* **WORK ITEM**
Pictures in the data must not be copied, but everything else should be output exactly.

◇ ◇ ◇ ◇

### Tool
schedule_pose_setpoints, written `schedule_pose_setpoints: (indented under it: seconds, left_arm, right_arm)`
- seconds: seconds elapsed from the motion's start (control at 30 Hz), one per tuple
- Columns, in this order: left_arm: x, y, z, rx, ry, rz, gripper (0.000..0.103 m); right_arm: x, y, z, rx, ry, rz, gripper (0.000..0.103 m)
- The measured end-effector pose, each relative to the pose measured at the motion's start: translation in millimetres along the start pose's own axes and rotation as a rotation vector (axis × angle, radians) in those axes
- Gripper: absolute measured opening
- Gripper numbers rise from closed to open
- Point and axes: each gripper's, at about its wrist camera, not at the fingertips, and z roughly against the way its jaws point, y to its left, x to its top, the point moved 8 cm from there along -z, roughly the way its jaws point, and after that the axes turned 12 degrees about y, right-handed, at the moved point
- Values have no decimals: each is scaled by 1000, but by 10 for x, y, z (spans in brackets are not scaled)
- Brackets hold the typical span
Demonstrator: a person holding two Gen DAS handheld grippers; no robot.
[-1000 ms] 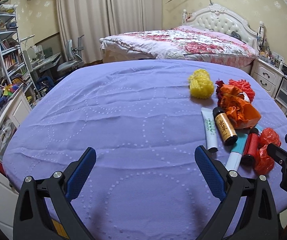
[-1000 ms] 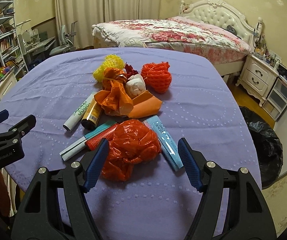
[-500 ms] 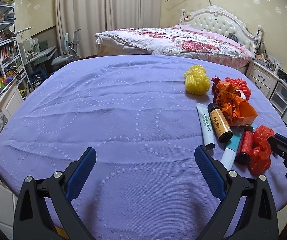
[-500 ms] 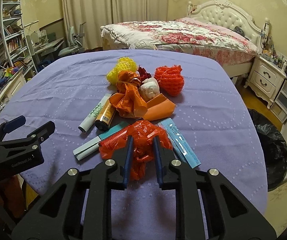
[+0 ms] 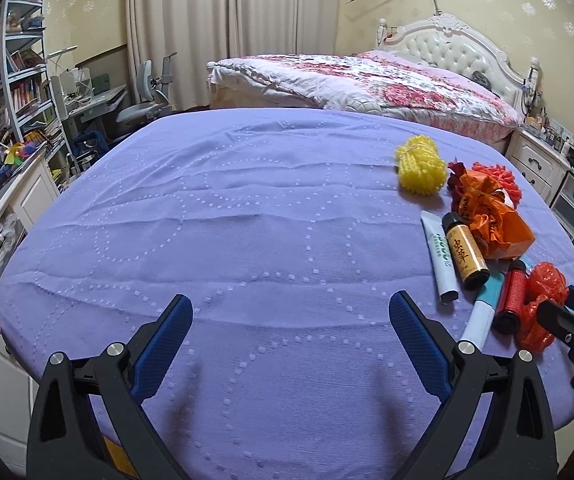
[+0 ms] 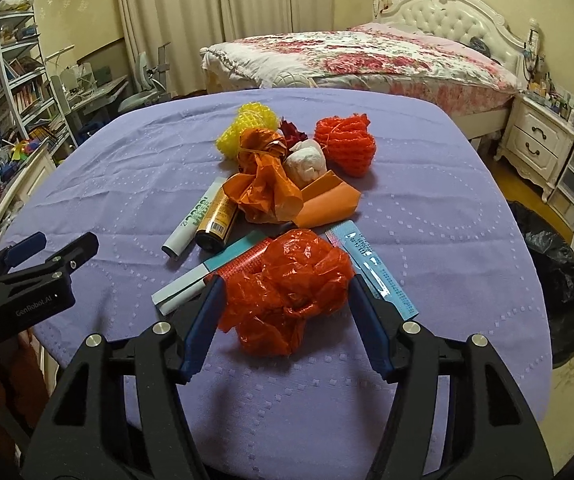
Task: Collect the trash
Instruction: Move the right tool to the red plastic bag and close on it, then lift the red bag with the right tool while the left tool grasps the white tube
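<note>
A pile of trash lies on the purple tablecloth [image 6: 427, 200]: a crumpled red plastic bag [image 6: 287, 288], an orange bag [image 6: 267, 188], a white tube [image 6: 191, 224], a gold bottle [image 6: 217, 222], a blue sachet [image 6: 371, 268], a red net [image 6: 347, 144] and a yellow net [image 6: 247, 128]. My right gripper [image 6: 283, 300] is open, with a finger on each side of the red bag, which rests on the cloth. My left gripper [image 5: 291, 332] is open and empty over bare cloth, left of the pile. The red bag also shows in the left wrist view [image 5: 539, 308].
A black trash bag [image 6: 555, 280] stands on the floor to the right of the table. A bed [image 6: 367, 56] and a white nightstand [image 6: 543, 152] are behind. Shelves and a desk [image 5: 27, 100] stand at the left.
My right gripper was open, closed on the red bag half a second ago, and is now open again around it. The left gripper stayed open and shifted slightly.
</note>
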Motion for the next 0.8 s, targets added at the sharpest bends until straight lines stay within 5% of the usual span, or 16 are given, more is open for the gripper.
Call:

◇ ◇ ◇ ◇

* **ANSWER TO THIS EXERCISE**
### Tool
schedule_pose_setpoints, written `schedule_pose_setpoints: (indented under it: seconds, left_arm, right_arm)`
- seconds: seconds elapsed from the motion's start (control at 30 Hz), one per tuple
- Columns, in this order: left_arm: x, y, z, rx, ry, rz, gripper (0.000..0.103 m); right_arm: x, y, z, rx, ry, rz, gripper (0.000..0.103 m)
- The measured end-effector pose, each relative to the pose measured at the motion's start: translation in millimetres along the start pose's own axes and rotation as a rotation vector (axis × angle, radians) in those axes
- Gripper: absolute measured opening
- Gripper numbers rise from closed to open
- Point and axes: each gripper's, at about its wrist camera, not at the fingertips, and z roughly against the way its jaws point, y to its left, x to its top, the point moved 8 cm from there along -z, roughly the way its jaws point, and after that the axes turned 12 degrees about y, right-handed, at the moved point
- Values have no decimals: each is scaled by 1000, but by 10 for x, y, z (spans in brackets are not scaled)
- Brackets hold the typical span
Demonstrator: a person holding two Gen DAS handheld grippers; no robot.
[-1000 ms] 
[-1000 ms] 
[-500 ms] 
[-500 ms] 
[+0 ms] 
[+0 ms] 
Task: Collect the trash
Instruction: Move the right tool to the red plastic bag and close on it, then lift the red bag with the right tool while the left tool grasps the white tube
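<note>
A pile of trash lies on the purple tablecloth [image 6: 427, 200]: a crumpled red plastic bag [image 6: 287, 288], an orange bag [image 6: 267, 188], a white tube [image 6: 191, 224], a gold bottle [image 6: 217, 222], a blue sachet [image 6: 371, 268], a red net [image 6: 347, 144] and a yellow net [image 6: 247, 128]. My right gripper [image 6: 283, 300] is open, with a finger on each side of the red bag, which rests on the cloth. My left gripper [image 5: 291, 332] is open and empty over bare cloth, left of the pile. The red bag also shows in the left wrist view [image 5: 539, 308].
A black trash bag [image 6: 555, 280] stands on the floor to the right of the table. A bed [image 6: 367, 56] and a white nightstand [image 6: 543, 152] are behind. Shelves and a desk [image 5: 27, 100] stand at the left.
My right gripper was open, closed on the red bag half a second ago, and is now open again around it. The left gripper stayed open and shifted slightly.
</note>
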Motion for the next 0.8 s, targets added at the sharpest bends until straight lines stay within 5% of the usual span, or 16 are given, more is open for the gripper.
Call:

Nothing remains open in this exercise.